Devastating news from Cape Town

Posted in Biographical with tags , , , on April 18, 2021 by telescoper

(Pictures from here.)

A devastating fire that seems to have started somewhere on Table Mountain has swept onto the upper campus of the University of Cape Town, even engulfing the splendid library (last picture; that’s the special collections part in flames).

It’s terrible to see a place you know go up in flames but at least the campus was evacuated before the fire reached it.

I’ve been to UCT several times, including a long visit in 1995 when I wrote a book with George Ellis. The last time was in 2012; see here. During those visits I was based in the Department of Applied Mathematics, which is on the Upper Campus. From what I’ve seen that building has been completely destroyed by the fire, which seems to be out of control.

I’ve not heard any reports of casualties – thank goodness – but it’s still devastating.

UPDATE: Here is an update on the situation in the Library

UPDATE: I’ve heard from George Ellis that the fires are now out: the Maths and Physics & Astronomy buildings have survived.

Our Lady of Paris

Posted in Architecture, History with tags , , , , on April 15, 2019 by telescoper

As I write, a catastrophic fire is raging in the Cathedral of Notre-Dame de Paris. Having started on the roof (or perhaps in a space underneath it), the flames spread rapidly through the mediaeval timbers of the building, bringing down the ceiling onto the nave, and causing the spire to collapse.

Restoration work on the roof started just four days ago and the area where the fire began was surrounded by scaffolding.
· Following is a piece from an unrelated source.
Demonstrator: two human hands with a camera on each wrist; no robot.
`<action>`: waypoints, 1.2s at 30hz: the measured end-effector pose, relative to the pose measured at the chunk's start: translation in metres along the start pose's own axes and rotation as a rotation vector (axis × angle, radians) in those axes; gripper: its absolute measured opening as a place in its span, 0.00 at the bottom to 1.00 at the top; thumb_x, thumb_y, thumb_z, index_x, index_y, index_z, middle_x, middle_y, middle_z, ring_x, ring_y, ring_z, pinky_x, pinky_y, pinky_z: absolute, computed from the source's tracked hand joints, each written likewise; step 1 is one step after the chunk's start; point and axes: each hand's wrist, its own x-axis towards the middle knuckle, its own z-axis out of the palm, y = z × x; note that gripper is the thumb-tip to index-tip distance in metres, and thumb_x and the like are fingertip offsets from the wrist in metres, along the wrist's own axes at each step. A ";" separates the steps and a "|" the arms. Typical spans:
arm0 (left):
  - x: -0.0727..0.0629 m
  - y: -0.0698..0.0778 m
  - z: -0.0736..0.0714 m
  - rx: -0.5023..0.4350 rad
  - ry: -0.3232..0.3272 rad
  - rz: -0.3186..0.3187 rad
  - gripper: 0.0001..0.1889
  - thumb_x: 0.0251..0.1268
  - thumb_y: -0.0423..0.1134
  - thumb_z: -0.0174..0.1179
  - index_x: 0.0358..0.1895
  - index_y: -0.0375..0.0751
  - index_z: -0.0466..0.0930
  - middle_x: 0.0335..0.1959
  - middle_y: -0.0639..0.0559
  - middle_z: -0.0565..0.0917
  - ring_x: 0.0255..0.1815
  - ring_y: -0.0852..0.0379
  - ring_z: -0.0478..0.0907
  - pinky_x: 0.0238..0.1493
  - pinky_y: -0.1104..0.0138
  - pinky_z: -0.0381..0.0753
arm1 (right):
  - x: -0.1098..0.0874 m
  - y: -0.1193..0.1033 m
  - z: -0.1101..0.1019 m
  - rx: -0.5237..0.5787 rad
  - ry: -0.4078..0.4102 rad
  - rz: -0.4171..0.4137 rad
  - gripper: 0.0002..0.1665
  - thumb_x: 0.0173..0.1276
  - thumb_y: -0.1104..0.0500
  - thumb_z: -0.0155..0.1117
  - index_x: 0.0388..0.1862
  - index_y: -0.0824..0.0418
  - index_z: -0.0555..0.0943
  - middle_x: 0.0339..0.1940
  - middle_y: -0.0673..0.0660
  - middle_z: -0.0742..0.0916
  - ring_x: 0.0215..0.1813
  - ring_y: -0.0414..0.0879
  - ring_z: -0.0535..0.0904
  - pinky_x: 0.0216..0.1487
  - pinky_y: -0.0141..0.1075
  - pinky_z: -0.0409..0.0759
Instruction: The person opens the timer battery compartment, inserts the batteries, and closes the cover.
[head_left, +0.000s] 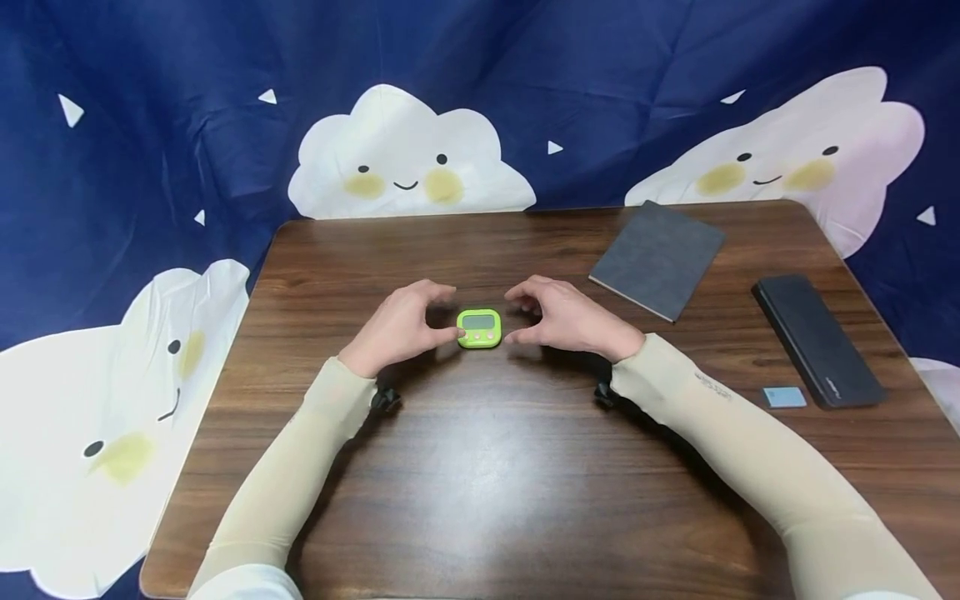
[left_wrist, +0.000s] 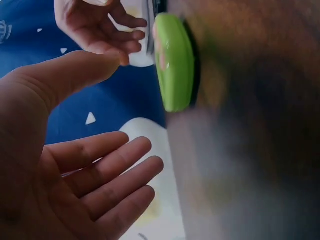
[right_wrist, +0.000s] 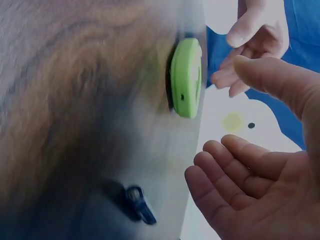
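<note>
A lime-green digital timer with a grey display and pinkish buttons lies face up on the wooden table. My left hand is just left of it, fingers spread from the thumb; in the head view the thumb tip overlaps the timer's left edge. On the other side, my right hand faces it with fingers loosely bent and nothing held. Both wrist views show the green side of the timer between the two hands. A small dark blue object appears low in the right wrist view; the head view does not show it.
To the back right lies a dark grey notebook. A black oblong case rests near the right edge, with a small light-blue card-like piece beside it. Behind the table hangs a blue curtain printed with clouds.
</note>
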 end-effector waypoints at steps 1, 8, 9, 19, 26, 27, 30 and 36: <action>0.000 0.001 0.001 -0.005 -0.014 -0.001 0.37 0.66 0.52 0.80 0.74 0.37 0.82 0.66 0.44 0.89 0.69 0.44 0.87 0.73 0.47 0.84 | 0.002 0.000 0.002 0.007 -0.006 -0.003 0.41 0.66 0.48 0.86 0.73 0.63 0.83 0.63 0.60 0.88 0.63 0.56 0.85 0.69 0.52 0.84; 0.004 -0.002 0.007 -0.016 -0.081 -0.012 0.37 0.64 0.49 0.82 0.73 0.38 0.83 0.63 0.44 0.90 0.66 0.44 0.86 0.72 0.49 0.84 | 0.011 -0.003 0.013 0.032 -0.028 0.006 0.39 0.64 0.51 0.87 0.70 0.64 0.84 0.59 0.58 0.88 0.60 0.53 0.85 0.67 0.49 0.85; 0.004 -0.003 0.008 -0.017 -0.090 -0.014 0.37 0.64 0.49 0.82 0.73 0.37 0.84 0.62 0.45 0.90 0.65 0.45 0.86 0.71 0.49 0.85 | 0.013 -0.003 0.013 0.041 -0.034 0.012 0.39 0.64 0.51 0.87 0.70 0.64 0.84 0.59 0.58 0.88 0.59 0.53 0.85 0.66 0.48 0.85; 0.009 -0.006 0.012 -0.030 -0.126 -0.029 0.34 0.60 0.48 0.84 0.68 0.38 0.87 0.56 0.46 0.91 0.59 0.48 0.88 0.66 0.53 0.87 | 0.020 0.002 0.022 0.087 -0.069 0.062 0.37 0.61 0.54 0.90 0.66 0.63 0.86 0.54 0.57 0.89 0.56 0.50 0.85 0.63 0.45 0.85; 0.012 -0.005 0.012 -0.008 -0.145 -0.045 0.34 0.60 0.48 0.84 0.69 0.37 0.87 0.56 0.45 0.91 0.58 0.47 0.88 0.65 0.52 0.87 | 0.024 -0.001 0.025 0.051 -0.051 0.040 0.35 0.60 0.54 0.91 0.64 0.62 0.86 0.52 0.57 0.89 0.55 0.50 0.84 0.62 0.45 0.84; 0.013 -0.005 0.011 -0.002 -0.149 -0.043 0.34 0.60 0.48 0.84 0.68 0.37 0.87 0.56 0.45 0.91 0.58 0.47 0.88 0.64 0.52 0.87 | 0.024 -0.002 0.026 0.046 -0.051 0.040 0.35 0.60 0.54 0.90 0.64 0.62 0.86 0.52 0.57 0.89 0.55 0.50 0.84 0.62 0.45 0.84; 0.013 -0.003 0.012 0.024 -0.162 -0.029 0.33 0.60 0.48 0.84 0.67 0.37 0.88 0.55 0.45 0.91 0.57 0.47 0.88 0.63 0.52 0.88 | 0.025 -0.004 0.027 0.030 -0.056 0.043 0.35 0.61 0.54 0.90 0.64 0.62 0.86 0.52 0.57 0.88 0.54 0.50 0.84 0.62 0.45 0.83; 0.012 -0.003 0.014 0.060 -0.159 -0.005 0.32 0.59 0.48 0.84 0.65 0.40 0.89 0.54 0.47 0.90 0.57 0.46 0.87 0.62 0.51 0.87 | 0.025 -0.006 0.028 0.012 -0.048 0.047 0.35 0.61 0.54 0.89 0.65 0.62 0.86 0.52 0.56 0.88 0.55 0.50 0.83 0.62 0.45 0.83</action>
Though nobody yet knows for sure what caused the fire, it seems likely to have been something to do with the ongoing repairs.

Watching the video streamed live from the scene with increasing horror, it seemed to me that the firemen were helpless to halt the advancing inferno. They just couldn’t get enough water onto the top of the huge structure quickly enough to contain the blaze. It was heartbreaking viewing. I fear very little will be left standing and most of the interior will have been completely destroyed, as this drone picture suggests:

At least there seem to have been no fatalities, although one brave fireman is reported to be seriously injured.
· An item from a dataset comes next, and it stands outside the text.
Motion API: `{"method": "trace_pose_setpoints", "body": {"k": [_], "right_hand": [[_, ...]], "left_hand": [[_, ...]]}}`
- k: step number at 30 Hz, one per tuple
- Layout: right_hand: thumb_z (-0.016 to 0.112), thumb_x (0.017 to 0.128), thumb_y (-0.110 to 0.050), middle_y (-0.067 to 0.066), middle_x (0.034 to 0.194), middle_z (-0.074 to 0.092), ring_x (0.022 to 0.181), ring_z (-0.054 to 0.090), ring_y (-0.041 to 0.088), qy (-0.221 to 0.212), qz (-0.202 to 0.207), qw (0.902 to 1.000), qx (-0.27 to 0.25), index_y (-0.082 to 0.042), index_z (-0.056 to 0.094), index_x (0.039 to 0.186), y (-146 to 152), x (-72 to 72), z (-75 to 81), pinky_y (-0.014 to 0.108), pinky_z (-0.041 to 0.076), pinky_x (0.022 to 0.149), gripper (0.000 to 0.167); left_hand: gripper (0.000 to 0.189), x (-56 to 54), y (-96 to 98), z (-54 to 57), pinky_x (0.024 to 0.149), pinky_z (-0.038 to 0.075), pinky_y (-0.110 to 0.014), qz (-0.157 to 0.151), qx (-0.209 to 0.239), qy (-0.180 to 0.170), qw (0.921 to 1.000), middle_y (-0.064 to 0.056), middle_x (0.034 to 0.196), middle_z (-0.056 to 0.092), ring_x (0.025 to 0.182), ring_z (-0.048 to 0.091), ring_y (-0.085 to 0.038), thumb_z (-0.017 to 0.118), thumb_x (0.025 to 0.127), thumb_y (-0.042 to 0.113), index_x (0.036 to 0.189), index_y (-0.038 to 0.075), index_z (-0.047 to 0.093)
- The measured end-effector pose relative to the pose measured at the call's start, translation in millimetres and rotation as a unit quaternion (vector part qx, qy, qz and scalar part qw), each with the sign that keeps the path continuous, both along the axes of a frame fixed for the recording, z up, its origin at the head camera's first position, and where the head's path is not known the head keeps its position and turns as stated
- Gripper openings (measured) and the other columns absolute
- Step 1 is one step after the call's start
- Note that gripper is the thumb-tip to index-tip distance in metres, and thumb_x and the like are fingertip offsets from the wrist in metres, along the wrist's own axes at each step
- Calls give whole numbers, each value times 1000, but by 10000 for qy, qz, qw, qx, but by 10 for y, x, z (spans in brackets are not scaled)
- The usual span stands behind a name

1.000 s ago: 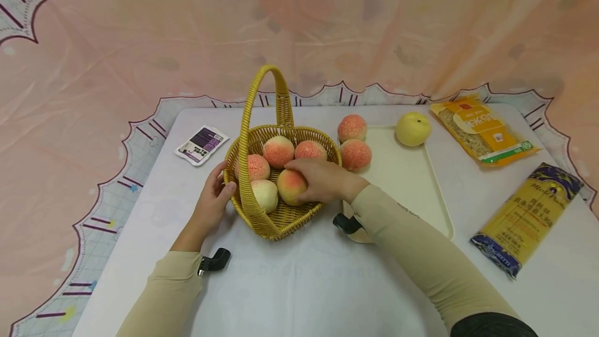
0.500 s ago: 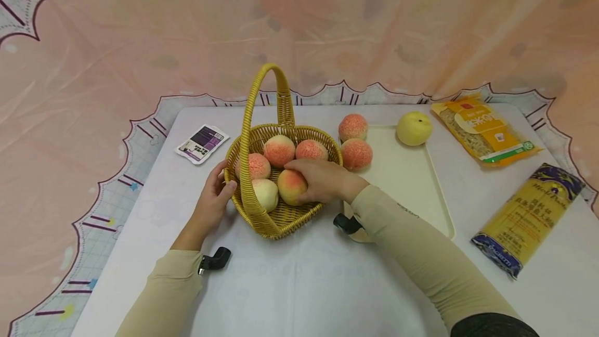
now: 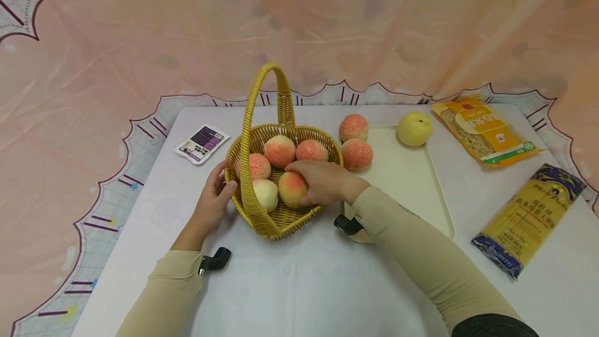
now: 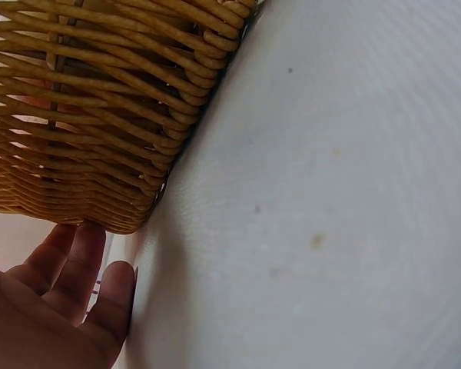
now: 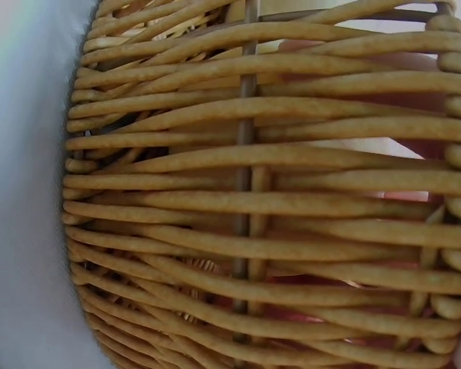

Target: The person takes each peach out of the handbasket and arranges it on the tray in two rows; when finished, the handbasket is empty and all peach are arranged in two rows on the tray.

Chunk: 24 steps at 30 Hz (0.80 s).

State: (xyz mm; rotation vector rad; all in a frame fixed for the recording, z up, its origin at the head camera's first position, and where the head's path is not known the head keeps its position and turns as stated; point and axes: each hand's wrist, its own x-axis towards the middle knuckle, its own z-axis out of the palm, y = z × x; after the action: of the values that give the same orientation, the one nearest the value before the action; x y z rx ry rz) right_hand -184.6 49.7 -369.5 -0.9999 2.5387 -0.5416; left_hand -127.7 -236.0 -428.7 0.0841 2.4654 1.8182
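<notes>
A heart-shaped wicker basket (image 3: pixel 269 230) with a tall arched handle stands on the table, holding several peaches. My right hand (image 3: pixel 325 181) reaches over its right rim and grips a yellow-red peach (image 3: pixel 292 190) low inside. A pale peach (image 3: pixel 265 195) lies just left of that one; redder peaches (image 3: pixel 279 151) sit behind. At the basket's left side rests my left hand (image 3: pixel 212 204), thumb near the rim. In the left wrist view its extended fingers (image 4: pixel 84 257) touch the woven wall (image 4: pixel 84 115). The right wrist view is mostly filled by wicker (image 5: pixel 246 200), which hides the grip.
Two red peaches (image 3: pixel 357 154) lie right of the basket by a cream tray (image 3: pixel 402 186). A yellow round fruit (image 3: pixel 414 129) sits at the tray's far corner. Farther right are an orange grain packet (image 3: pixel 486 130) and a pasta bag (image 3: pixel 529 220). A small sachet (image 3: pixel 203 144) lies left.
</notes>
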Motion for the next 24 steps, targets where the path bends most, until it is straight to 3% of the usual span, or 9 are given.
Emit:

The loss of an iconic building like Notre Dame is shattering event for anyone who has been there, as I have on several occasions. Nobody who has seen the splendour of the 13th Century Rose Windows, for example, will ever forget the experience, so the destruction feels like losing a part of one’s own life. But above all it is a terrible loss for the people of Paris, as Notre Dame is the embodiment of so much of that beautiful and ancient city’s history.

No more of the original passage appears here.